### EXERCISE INSTRUCTIONS
Return the whole listing, keeping every character the same.

::::::::

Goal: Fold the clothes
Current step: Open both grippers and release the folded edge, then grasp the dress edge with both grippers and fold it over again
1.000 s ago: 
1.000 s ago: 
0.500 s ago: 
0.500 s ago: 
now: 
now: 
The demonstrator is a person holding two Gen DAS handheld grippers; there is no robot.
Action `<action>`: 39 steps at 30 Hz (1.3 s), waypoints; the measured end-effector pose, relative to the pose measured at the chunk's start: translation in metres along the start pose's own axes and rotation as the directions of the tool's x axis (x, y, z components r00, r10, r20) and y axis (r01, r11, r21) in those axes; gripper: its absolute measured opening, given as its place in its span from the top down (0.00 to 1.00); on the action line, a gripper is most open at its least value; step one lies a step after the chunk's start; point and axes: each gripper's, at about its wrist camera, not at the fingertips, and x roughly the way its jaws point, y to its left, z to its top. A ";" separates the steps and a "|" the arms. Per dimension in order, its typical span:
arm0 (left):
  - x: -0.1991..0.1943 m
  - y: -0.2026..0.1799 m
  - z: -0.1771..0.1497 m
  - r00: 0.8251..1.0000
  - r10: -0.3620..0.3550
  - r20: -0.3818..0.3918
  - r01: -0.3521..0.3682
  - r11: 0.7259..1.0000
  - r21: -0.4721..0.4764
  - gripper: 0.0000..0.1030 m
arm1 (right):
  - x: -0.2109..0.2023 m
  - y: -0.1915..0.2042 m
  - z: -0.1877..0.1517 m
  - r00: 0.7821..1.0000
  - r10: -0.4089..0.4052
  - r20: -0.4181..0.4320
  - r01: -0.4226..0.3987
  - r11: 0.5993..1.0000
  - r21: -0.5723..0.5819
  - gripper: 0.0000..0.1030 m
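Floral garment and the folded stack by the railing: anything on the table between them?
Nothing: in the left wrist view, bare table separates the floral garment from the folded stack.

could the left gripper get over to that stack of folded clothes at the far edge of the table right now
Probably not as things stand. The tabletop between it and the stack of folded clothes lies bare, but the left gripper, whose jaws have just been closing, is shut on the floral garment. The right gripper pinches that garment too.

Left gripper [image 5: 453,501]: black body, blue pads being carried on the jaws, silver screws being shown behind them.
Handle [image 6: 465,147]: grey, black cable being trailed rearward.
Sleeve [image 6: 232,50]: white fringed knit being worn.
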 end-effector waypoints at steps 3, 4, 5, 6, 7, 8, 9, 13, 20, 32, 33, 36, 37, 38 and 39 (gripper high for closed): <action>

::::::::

### ANSWER FOR THIS EXERCISE
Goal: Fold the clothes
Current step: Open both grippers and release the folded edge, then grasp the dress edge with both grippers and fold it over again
1.000 s ago: 
1.000 s ago: 
0.500 s ago: 
0.500 s ago: 
now: 
now: 
The demonstrator is a person holding two Gen DAS handheld grippers; there is no robot.
Action `<action>`: 39 steps at 30 Hz (1.3 s), waypoints; the measured end-effector pose, relative to the pose measured at the chunk's start: translation in metres along the start pose's own axes and rotation as the directions of the tool's x axis (x, y, z components r00, r10, r20) and y axis (r01, r11, r21) in those axes; gripper: its absolute measured opening, given as its place in its span from the top down (0.00 to 1.00); on the action line, a gripper is most open at its least value; step one lies a step after the chunk's start; point and axes: each gripper's, at about its wrist camera, not at the fingertips, and x roughly the way its jaws point, y to its left, z to its top. A ";" separates the steps and a "|" the arms. Per dimension in order, its typical span:
arm0 (left):
  - x: -0.1991..0.1943 m
  - y: -0.2026..0.1799 m
  - z: -0.1771..0.1497 m
  - r00: 0.8251..1.0000
  - r10: -0.3620..0.3550
  - r20: -0.3818..0.3918
  - r01: -0.3521..0.3682
  - r11: 0.7259..1.0000
  - r21: -0.4721..0.4764
  - gripper: 0.0000..0.1030 m
arm1 (right):
  - x: -0.2109..0.2023 m
  - y: -0.1915..0.2042 m
  - z: -0.1877..0.1517 m
  - r00: 0.7821..1.0000
  - r10: -0.4089..0.4052
  - r20: -0.4181..0.4320
  - r01: -0.4226..0.3987
  - r11: 0.5993..1.0000
  - r21: -0.5723..0.5819
  - gripper: 0.0000..0.1030 m
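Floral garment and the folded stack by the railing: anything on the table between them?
Nothing: in the left wrist view, bare table separates the floral garment from the folded stack.

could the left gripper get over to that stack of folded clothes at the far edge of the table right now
Probably not as things stand. The tabletop between it and the stack of folded clothes lies bare, but the left gripper, whose jaws have just been closing, is shut on the floral garment. The right gripper pinches that garment too.

Left gripper [image 5: 453,501]: black body, blue pads being carried on the jaws, silver screws being shown behind them.
Handle [image 6: 465,147]: grey, black cable being trailed rearward.
Sleeve [image 6: 232,50]: white fringed knit being worn.
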 end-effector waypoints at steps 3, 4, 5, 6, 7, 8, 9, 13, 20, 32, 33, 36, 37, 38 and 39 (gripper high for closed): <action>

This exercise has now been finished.